La ville d’Angoulême a déroulé le tapis à une vingtaine de photographes lors du festival Emoi photographique. Parmi les invités, figurait Warren Boureima Saré, avec ses images sur les anciens combattants burkinabè.
Autodidacte, né à Béguédo (province du Boulgou), Warren Boureima Saré a su transcender ses difficultés sociales pour devenir une icône de la photographie. Depuis plus d’une trentaine d’années, il écrit son histoire et celle de la photographie burkinabè, souvent à ses propres frais, localement et hors du pays. L’artiste était d’ailleurs, du 25 mars au 30 avril 2017, comme invité d’honneur, au festival Emoi photographique d’Angoulême, pour porter la voix des derniers anciens combattants africains notamment burkinabè à travers son œuvre intitulée ‘’La dernière carte’’. «Cette année, le thème du festival ‘’Histoire et petites histoires’’ correspondait à mon travail. Et Le vernissage du festival s’est fait avec mon exposition au musée municipal d’Angoulême, en présence de milliers de visiteurs », a-t-il expliqué. Pour l’ex-enfant mendiant, la photographie est un outil d’échanges, de rencontre et même d’amour.
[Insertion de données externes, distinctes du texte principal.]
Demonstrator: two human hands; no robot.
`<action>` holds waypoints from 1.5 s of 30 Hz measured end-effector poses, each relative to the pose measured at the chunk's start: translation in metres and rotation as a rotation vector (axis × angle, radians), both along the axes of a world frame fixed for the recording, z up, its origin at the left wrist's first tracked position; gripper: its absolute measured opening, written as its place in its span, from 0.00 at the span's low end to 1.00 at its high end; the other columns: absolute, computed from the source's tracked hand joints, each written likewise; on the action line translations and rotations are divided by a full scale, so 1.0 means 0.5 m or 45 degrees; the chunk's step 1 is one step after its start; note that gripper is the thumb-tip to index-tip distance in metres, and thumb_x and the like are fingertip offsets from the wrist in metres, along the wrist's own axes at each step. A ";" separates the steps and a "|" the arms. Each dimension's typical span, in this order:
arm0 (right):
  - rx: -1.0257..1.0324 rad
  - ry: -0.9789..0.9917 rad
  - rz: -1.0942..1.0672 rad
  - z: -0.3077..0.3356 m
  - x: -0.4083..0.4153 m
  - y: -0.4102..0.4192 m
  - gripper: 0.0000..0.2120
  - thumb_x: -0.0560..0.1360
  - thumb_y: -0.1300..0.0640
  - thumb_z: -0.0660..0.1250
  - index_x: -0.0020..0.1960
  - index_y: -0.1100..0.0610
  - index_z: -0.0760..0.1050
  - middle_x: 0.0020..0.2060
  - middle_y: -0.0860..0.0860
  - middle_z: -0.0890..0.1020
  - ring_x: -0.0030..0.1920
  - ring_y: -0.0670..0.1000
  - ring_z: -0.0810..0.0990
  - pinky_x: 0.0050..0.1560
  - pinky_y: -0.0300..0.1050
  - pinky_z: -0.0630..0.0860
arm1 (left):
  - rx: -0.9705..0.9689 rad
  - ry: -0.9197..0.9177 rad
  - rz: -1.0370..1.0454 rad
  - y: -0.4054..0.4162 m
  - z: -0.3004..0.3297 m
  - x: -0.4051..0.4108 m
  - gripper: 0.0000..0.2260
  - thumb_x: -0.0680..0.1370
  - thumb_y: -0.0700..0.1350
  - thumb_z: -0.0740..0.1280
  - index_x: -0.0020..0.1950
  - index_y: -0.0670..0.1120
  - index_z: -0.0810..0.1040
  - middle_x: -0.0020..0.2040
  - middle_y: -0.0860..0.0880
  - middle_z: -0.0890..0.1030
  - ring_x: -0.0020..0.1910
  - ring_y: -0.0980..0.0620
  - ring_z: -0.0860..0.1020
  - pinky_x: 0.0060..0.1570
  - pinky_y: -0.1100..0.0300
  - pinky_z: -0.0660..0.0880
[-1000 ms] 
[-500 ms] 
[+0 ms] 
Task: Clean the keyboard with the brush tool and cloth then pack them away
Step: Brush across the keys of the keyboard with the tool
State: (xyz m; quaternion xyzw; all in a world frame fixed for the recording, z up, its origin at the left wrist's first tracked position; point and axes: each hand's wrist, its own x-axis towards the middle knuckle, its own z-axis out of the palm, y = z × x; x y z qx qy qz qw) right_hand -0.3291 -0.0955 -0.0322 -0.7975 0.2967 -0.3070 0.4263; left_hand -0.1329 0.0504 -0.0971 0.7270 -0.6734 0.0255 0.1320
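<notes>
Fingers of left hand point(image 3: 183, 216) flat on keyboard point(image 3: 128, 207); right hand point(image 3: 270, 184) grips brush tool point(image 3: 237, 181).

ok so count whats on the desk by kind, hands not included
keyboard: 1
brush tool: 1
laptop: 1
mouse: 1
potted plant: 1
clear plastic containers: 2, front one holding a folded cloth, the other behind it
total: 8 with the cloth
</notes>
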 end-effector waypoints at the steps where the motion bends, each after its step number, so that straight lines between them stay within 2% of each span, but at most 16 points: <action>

C’est pourquoi, a-t-il ajouté, son séjour à Angoulême a permis de réaliser cinq portraits d’anciens combattants français (Blancs) et de 21 tirailleurs sénégalais, restés en France à la fin de la deuxième guerre mondiale, originaires du Mali, du Sénégal et de la Centrafrique. « Je me réjouis de la naturalisation de certains d’entre eux par la France. Même si c’est trop tard, c’est une reconnaissance du tort causé à ces soldats africains », a-t-il dit, en dénonçant : «C’est incompréhensible d’avoir une carte d’ancien combattant français et ne pas pouvoir venir en France même pour se soigner ». Son engagement a reçu un appui de taille pendant le festival. L’une de ses photos a été choisie, par la maison d’édition Gallimard, pour la couverture de la revue Les temps modernes d’Avril-juillet 2017 dont le titre est : Les guerres africaines de la France de 1830-2017-L’empire des armées. « C’est une fierté de voir graver mon nom sur cette photo. Mon travail est amplement reconnu sur le plan international à travers ce magazine », s’est-il réjoui.
La publication « Les temps modernes » a été cofondée par l’écrivain Jean Paul Sartre et la militante des droits des femmes, Simone de Beauvoir. Celui qui est considéré comme l’avocat des anciens combattants africains continuera, l’année prochaine, à promouvoir les droits de ceux-ci en Allemagne à travers un master class où il présentera également à des étudiants sa technique photographique, sa nouvelle association, à savoir le Réseau africain de la photographie créative (RAPC), créé en février 2017 à Dakar au Sénégal et son Centre photographique de Ouagadougou (CPO).
Le CPO, son centre de formation et partage d’expériences
Avant son voyage en Allemagne, il entend parler de son travail à Angoulême avec les jeunes membres du Centre photographique de Ouagadougou (CPO), son espace de formation situé au quartier Dassasgho dans la capitale burkinabè. « Je suis avec les jeunes », a-t-il clamé. Créé en 2010, le centre affiche plusieurs acquis notamment de nombreuses formations et expositions.
Sans oublier les multiples collaborations avec des photographes connus (David Pace, Leila Alaoui etc.) et des instituts photographiques du Liban, de la Belgique, de la France. « Malheureusement, le CPO a des difficultés financières, matérielles et logistiques, malgré sa réputation hors du Burkina Faso. Avec l’appui des autorités politiques, précisément du ministère de la Culture, des Arts et du Tourisme, le CPO fera parler de la photographie burkinabè dans le monde entier. Ainsi, les partenaires sentiront que les autorités de notre pays nous soutiennent », a-t-il dit. A Angoulême, Warren Saré a su convaincre certains de ses pairs européens pour parrainer les activités de son centre et soutenir en matériels, les membres à travers des projets communs. « Je cible les photographes burkinabè progressistes, c’est-à-dire ceux qui veulent faire avancer les choses», a-t-il prévenu.